Crypto

U.S. Senate Banking Committee Throws Softball Questions To Stablecoins Issuers

Stablecoins remain in warm water in The States… or are they? The U.S. Senate Banking Committee corresponded to Circle, Tether Holdings Ltd., “Coinbase, Gemini, Paxos, TrustToken, Binance.US, and Centre.” What do these business share? They all concern stablecoins pegged to the United States Dollar. Is the United States federal government doing a severe inquire this time? Probably not, evaluating by the concerns they ask. But they may be…

Related Reading | Crypto Stablecoins Double United States Junk Bond Yields

On the very first day of November, the Chair of the Senate Banking, Housing, and Urban Affairs Committee, Sen. Sherrod Brown released a declaration. It’s in reaction to the Presidential Working Group on Financial Markets’ report on stablecoins.

“Today’s Presidential Working Group report highlights the risks that the rapid growth of stablecoins present to families and the economy. We must work to ensure that any new financial technologies are subject to all of the laws and regulations that protect investors, consumers, and markets, and that they compete on a level playing field with traditional financial institutions.”

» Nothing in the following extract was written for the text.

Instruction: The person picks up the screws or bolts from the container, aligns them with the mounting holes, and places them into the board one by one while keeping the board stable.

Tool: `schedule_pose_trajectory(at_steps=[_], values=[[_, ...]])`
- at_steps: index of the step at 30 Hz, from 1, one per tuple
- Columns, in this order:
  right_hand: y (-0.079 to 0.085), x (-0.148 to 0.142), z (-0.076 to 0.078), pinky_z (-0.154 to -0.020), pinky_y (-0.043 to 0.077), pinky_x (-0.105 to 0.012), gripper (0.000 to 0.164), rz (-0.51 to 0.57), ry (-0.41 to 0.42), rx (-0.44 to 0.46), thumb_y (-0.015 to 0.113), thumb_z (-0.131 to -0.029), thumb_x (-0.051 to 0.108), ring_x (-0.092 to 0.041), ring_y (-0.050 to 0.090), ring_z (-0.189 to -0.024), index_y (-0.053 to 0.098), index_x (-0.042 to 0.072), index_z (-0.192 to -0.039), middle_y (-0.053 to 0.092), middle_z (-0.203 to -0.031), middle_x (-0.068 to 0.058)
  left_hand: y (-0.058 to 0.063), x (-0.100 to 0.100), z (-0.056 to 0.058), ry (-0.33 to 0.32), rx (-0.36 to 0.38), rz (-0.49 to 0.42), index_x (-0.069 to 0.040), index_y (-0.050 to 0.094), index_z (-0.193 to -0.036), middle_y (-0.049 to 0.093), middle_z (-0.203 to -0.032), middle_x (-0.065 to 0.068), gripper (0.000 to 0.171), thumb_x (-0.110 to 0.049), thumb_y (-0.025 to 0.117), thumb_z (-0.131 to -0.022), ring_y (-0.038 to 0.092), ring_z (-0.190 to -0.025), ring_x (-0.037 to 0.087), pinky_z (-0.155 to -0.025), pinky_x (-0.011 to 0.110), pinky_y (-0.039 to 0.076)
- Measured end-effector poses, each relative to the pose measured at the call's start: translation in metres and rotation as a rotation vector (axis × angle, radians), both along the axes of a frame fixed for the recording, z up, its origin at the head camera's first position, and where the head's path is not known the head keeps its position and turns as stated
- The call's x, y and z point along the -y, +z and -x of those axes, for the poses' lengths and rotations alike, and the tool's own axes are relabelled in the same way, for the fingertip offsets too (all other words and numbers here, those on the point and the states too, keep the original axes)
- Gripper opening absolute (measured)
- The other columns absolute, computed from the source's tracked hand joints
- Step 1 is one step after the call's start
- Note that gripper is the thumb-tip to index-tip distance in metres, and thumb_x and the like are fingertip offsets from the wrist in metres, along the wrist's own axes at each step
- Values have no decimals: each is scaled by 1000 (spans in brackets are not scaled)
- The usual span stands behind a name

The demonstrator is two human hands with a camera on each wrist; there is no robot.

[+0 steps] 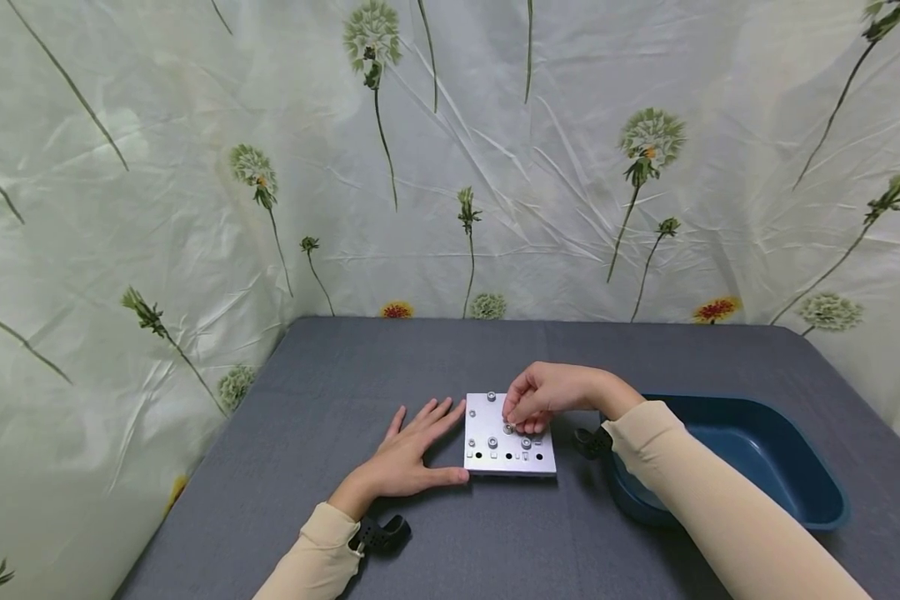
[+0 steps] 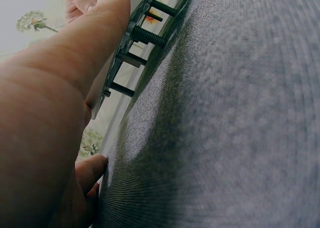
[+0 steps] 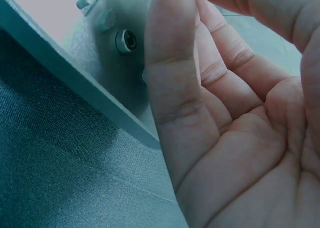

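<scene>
A silver metal plate (image 1: 501, 462) with several socket-head screws and dark holes sits on the table. In the left wrist view, threaded screw shanks (image 2: 148, 37) stick out beneath it. My left hand (image 1: 412, 454) lies with fingers spread, thumb and fingertips against the plate's left edge. Over the plate's right part, my right hand (image 1: 542, 398) has its fingers curled and pinches a small screw (image 1: 507, 429) by the head. A socket-head screw (image 3: 126, 41) in the plate shows beside the right fingers in the right wrist view; the pinched one is hidden there.
A dark blue plastic bin (image 1: 787, 467) stands on the right, partly under my right forearm. The grey cloth-covered table (image 1: 390, 358) reaches back to a hanging flower-print curtain (image 1: 450, 150). Each wrist wears a black camera strap (image 1: 382, 535).
</scene>
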State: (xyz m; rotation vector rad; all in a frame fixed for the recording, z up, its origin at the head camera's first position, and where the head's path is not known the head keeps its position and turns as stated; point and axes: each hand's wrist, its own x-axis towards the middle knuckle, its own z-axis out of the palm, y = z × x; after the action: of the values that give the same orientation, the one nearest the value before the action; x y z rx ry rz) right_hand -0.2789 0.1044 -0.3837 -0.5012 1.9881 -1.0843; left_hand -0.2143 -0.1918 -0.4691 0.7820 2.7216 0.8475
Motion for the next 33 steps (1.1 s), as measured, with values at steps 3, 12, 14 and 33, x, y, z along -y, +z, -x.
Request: schedule_pose_trajectory(at_steps=[3, 12, 14, 33], values=[[-1, -1, 0, -68, 56, -20, 12, 5, -5, -5, 70, -101, 8, -6, 65, -74, 74, -1, -108, 72, -82, 0, 0, 0, -1, 1, 0, 2, -38, 24, -172, 26, -180, 4, 99, -65, 77, -92, 14, -170, 32, -131, 71, -5], [-1, -6, 0, -69, 57, -21, 13, 17, -8, 2, 69, -102, 8, -7, 65, -75, 74, -2, -109, 72, -84, 0, 1, 0, -2, 10, 18, 0, -39, 23, -172, 24, -180, 2, 100, -65, 77, -91, 13, -170, 30, -131, 70, -8], [-1, -9, -1, -69, 57, -21, 13, 26, -10, -6, 69, -102, 8, -8, 65, -74, 74, -2, -109, 72, -84, -1, 1, -1, -2, 7, 15, -2, -39, 24, -172, 25, -180, 3, 99, -64, 78, -92, 14, -170, 31, -131, 71, -6], [21, -50, -24, -80, 62, -37, 25, 25, -84, -288, 70, -103, 19, -17, 68, -84, 72, -1, -119, 76, -97, -14, -1, 1, 0, -26, 26, -16, -35, 24, -172, 22, -181, 5, 98, -62, 76, -94, 10, -170, 33, -130, 72, -6]])
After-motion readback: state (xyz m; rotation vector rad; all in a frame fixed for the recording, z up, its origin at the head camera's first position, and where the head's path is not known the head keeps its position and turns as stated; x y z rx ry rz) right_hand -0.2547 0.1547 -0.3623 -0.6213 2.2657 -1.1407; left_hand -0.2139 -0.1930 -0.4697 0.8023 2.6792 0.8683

Less than a month later on, Sen. Brown assaulted. He “sent letters to stablecoin issuers and exchanges seeking information on how companies are protecting consumers and investors.”

The Tether FUD

Let’s not kid ourselves, the United States Government has actually had its eye on Tether for a long period of time. Even though the business now routinely produces a progress report by an accounting company, the heat is still on the most popular stablecoin. A couple of months earlier, there was a report that a few of Tether’s executives might deal with a criminal probe for declared bank scams. Last month, they paid a $41M fine to the U.S. Commodity Futures Trading Commission. 

However, this time the focus appears to be on all stablecoin companies. Is there a factor for this? Does it pertain to CBDCs? Let’s go to the files.

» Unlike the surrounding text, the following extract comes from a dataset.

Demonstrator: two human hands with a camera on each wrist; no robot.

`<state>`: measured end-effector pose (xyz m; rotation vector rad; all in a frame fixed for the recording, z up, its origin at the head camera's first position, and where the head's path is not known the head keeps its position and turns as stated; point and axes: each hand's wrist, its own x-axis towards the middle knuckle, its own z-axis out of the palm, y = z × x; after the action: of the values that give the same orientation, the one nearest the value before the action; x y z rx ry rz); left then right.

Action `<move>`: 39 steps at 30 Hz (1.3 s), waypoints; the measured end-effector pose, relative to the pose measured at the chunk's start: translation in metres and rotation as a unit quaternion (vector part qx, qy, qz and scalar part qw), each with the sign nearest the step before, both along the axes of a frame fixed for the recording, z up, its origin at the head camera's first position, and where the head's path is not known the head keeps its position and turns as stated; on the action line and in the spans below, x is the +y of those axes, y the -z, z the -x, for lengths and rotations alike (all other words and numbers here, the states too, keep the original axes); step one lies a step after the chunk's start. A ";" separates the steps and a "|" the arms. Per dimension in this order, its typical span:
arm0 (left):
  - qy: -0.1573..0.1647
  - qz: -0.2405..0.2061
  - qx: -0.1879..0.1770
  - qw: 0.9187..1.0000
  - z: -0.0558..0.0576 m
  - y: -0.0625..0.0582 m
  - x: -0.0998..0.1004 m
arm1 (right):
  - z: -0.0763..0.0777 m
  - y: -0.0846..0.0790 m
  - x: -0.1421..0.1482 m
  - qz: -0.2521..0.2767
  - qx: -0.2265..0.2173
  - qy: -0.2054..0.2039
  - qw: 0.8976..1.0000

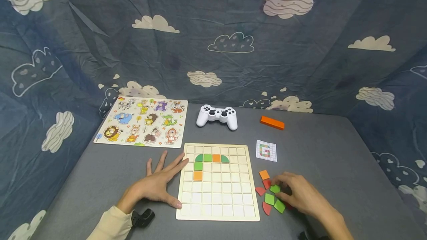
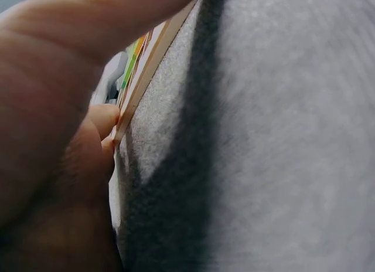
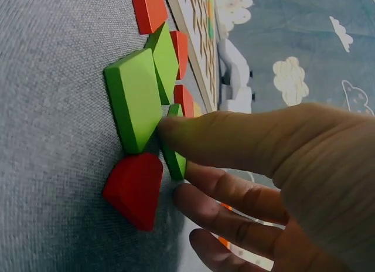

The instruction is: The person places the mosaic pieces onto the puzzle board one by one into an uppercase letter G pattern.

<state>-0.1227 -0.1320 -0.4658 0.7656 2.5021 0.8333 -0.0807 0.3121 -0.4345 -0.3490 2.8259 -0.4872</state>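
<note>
My left hand lies with fingers spread at the left edge of a wooden grid board; thumb and fingertips touch its rim. Tiles on the board form a corner: a green quarter-round, a green square, an orange square and another quarter-round along the top, then a green and an orange square down the left. Right of the board, my right hand pinches a green square tile between thumb and index finger, low over the table among loose tiles.
Loose green squares, red pieces and an orange square lie around the right hand. A pattern card sits above them. Farther back are an animal puzzle, a white game controller and an orange block.
</note>
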 end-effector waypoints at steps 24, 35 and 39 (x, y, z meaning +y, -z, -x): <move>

What Does Sen. Brown Want To Know About Stablecoins?

Even though the U.S. Senate Banking Committee’s actions appear company, they’re simply evaluating the premises. All of the stablecoin companies have actually responded to on many celebrations the 6 concerns the SBC asks on the letter they sent out. And they don’t ask the million-dollar concern, where are the funds that back all the coins you’re releasing? That’s the heart of the matter, is it not?

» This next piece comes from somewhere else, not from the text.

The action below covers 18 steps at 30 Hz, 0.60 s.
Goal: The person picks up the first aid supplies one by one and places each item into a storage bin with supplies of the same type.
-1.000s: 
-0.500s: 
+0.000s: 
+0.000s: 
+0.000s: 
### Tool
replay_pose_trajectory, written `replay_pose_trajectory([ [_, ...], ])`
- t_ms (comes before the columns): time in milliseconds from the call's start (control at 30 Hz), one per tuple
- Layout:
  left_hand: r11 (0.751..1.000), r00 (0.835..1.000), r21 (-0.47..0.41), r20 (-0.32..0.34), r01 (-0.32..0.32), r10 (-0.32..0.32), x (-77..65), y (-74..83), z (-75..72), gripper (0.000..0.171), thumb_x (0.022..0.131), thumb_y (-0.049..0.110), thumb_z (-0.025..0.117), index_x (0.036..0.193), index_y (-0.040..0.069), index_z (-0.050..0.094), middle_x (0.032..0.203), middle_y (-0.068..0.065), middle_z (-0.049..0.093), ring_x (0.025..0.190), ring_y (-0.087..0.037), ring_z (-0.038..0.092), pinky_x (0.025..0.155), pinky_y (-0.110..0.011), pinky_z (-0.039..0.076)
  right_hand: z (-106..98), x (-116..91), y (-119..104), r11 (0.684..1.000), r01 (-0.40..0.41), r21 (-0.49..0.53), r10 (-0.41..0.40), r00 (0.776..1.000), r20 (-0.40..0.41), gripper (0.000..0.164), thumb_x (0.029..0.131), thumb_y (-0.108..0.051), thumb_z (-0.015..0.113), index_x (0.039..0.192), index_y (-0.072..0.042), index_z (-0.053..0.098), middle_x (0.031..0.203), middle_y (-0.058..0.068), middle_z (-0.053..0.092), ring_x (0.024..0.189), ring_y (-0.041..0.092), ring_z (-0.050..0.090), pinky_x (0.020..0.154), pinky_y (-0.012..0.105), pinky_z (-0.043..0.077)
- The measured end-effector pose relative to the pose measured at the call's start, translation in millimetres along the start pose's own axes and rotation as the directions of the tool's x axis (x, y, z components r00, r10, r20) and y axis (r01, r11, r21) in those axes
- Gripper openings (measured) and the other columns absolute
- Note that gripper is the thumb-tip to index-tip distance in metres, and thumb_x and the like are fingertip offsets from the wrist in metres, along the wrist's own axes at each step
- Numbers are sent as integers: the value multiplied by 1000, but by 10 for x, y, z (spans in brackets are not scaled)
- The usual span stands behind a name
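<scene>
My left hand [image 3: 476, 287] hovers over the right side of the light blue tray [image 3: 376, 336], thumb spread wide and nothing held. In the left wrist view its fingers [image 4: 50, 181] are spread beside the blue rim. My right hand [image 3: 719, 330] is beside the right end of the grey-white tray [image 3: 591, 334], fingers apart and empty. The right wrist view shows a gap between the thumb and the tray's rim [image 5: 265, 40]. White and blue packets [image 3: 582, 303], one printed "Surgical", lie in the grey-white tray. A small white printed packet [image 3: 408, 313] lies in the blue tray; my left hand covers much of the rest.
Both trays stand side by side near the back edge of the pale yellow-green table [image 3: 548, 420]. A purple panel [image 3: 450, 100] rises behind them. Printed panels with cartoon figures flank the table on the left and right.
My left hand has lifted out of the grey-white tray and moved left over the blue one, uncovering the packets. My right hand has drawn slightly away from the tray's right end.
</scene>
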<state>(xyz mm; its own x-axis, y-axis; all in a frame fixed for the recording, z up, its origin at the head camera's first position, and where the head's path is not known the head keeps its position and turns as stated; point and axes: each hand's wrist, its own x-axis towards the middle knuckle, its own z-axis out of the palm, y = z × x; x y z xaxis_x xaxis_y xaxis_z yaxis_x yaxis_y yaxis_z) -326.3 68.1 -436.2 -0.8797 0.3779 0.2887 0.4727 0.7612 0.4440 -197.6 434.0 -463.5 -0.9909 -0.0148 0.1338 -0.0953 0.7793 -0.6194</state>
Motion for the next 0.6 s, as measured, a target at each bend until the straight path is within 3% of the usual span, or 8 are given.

The U.S. Senate Banking Committee asks the stablecoin companies to “describe the basic purchase, exchange, or minting process,” and to “detail the process to redeem USDC and receive U.S. dollars.” They ask “how many USDC tokens have been issued, and how many have been redeemed?” Then, they turn on the heat, “Briefly characterize the market or operational conditions that would prevent the purchase, or redemption, of USDC for U.S. dollars, or another digital asset.” And request info on “any trading platforms that have enhanced capabilities, privileges, or special arrangements.” Finally, they inquire about research studies “about how specific levels of redemptions would affect” the stablecoin in concern.

That’s their primary concern. In the letter, Sen. Brown admits:

“I have significant concerns with the non-standardized terms applicable to redemption of particular stablecoins, how those terms differ from traditional assets, and how those terms may not be consistent across digital asset trading platforms.”

None of those look like difficult concerns for the stablecoin companies. They should have already-written responses for the majority of those. And the “significant concerns” that Sen. Brown has are completely regular, daily chatter. Are these softball concerns part of a larger strategy, though? Is the United States federal government simply evaluating the field?

BTC/ Tether rate chart for 24/11/2021 on Binance | Source: BTC/USDT on TradingView.com

Stablecoins Are In Direct Competition With CBDCs

Bitcoin and Altcoins are not even associated to CBDCs. Even though they’re all digital, they exist in totally various fields and have unique objectives. Stablecoins, nevertheless, serve a comparable function to CDBCs. And, typically, federal governments don’t like competitors. Is this the factor the United States federal government expanded its queries from Tether to all stablecoin companies? We’ll understand for sure in a couple of months. 

Related Reading | How Will The Crypto Market React To Next Week’s Senate Hearing On a Digital Dollar?

All federal governments appear to be minimizing their CBDC strategies, however they don’t deceive us. 

CBDCs are coming faster than later on.

Featured Image: MotionStudios on Pixabay | Charts by TradingView

Michael Evans

Professional writer, editor, and producer with over a decade of experience. I'm an experienced editor who has written for a variety of publications, and I specialize in editing non-fiction articles, news, and business blogs.

Related Articles

Leave a Reply

This site uses Akismet to reduce spam. Learn how your comment data is processed.